Harv,
I agree with your characterizations of Alex's "ways out" of arguments he cannot win (after witnessing his style for so long, how could someone not agree?). But don't let it get to you.
I think you elevate his field of expertise to something that makes his obtuseness and stubborness a justifiable inconvenience of his brand of 'valid' criticism. Fine, if he criticizes others with equal expertise. I mean, while it's one thing for a high school kid to call you a twerp, it's another to have a PhD-equivalent call you a twerp.
Instead of perceiving a PhD-equivalent's admonishment as an admonishment of PhD-esque proportions, in this case we should remind ourselves that only a PhD with some severely diminished sense of self could be so petty.
The reason Alex reacts to many ideas with the pettiness that he does is because in our expressions of these ideas we reveal that which he lacks. For instance, the argument for a temporal dimension requires just a bit of right-brain imagination. That he rejects Einstein et al is not proof that he knows something the relativists do not; it reveals his anger over his inability to "get it." Add to that the fact that many people who do "get it" are not (at least do not advertise themselves as) science-related PhD's, and we've got one bitter, petty character on our hands.

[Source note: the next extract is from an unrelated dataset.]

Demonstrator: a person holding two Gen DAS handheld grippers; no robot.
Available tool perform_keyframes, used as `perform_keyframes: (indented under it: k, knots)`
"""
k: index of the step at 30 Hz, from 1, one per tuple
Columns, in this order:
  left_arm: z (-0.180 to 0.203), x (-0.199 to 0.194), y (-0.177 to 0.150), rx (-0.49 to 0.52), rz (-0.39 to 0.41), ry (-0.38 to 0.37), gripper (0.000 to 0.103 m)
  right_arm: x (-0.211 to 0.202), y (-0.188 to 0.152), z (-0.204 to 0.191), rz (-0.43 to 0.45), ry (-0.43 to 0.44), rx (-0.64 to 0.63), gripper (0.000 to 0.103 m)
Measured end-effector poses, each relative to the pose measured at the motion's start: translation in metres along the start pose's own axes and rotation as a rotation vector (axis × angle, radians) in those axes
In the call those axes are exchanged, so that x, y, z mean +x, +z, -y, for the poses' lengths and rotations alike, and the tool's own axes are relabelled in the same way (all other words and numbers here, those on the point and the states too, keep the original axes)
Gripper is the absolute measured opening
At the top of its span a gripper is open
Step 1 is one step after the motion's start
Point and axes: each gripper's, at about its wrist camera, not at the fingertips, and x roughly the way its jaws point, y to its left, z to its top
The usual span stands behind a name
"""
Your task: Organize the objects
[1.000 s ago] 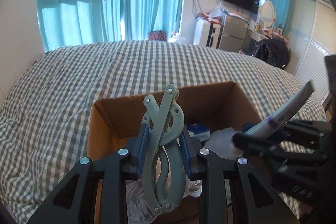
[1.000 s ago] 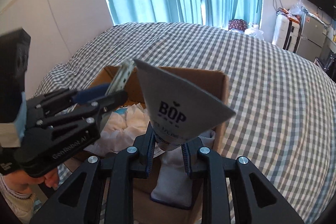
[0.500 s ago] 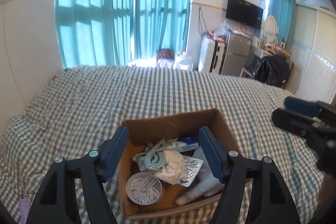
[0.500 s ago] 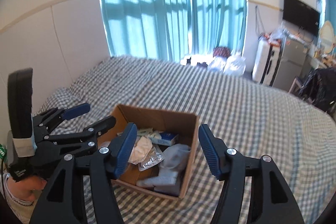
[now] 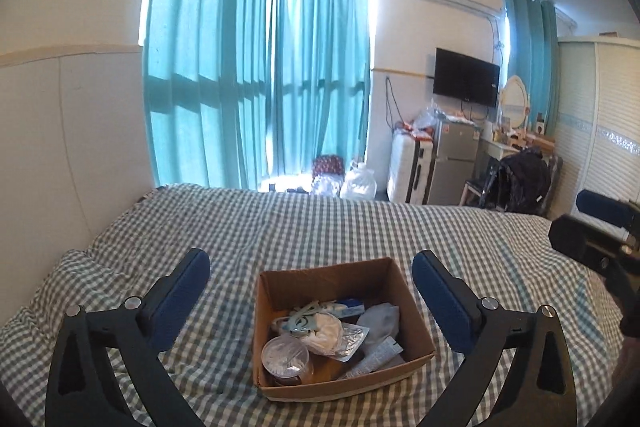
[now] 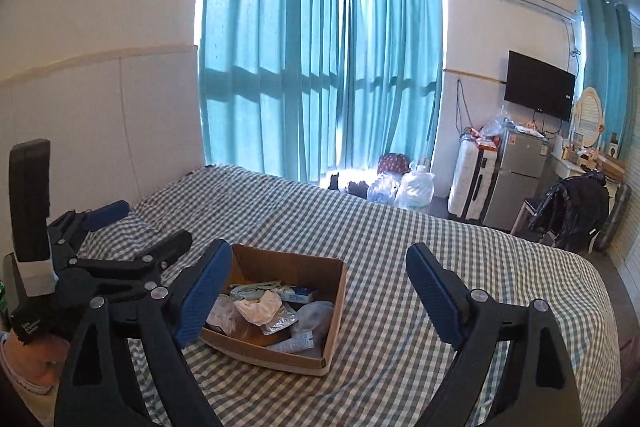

To make a simple and exaggerated parallel, if you're homeless, and you see a quarter on the sidewalk, you might want to walk over to it and pick it up. But, if a rich man stops in his Jaguar, runs over to you, and begins fighting with you over that quarter, you should know that there is more value to that quarter than 25 cents. Further, if you were to somehow get the quarter before he does, any belittling by him of the "measly" quarter you've found would reveal that there is something about this quarter the rich man covets.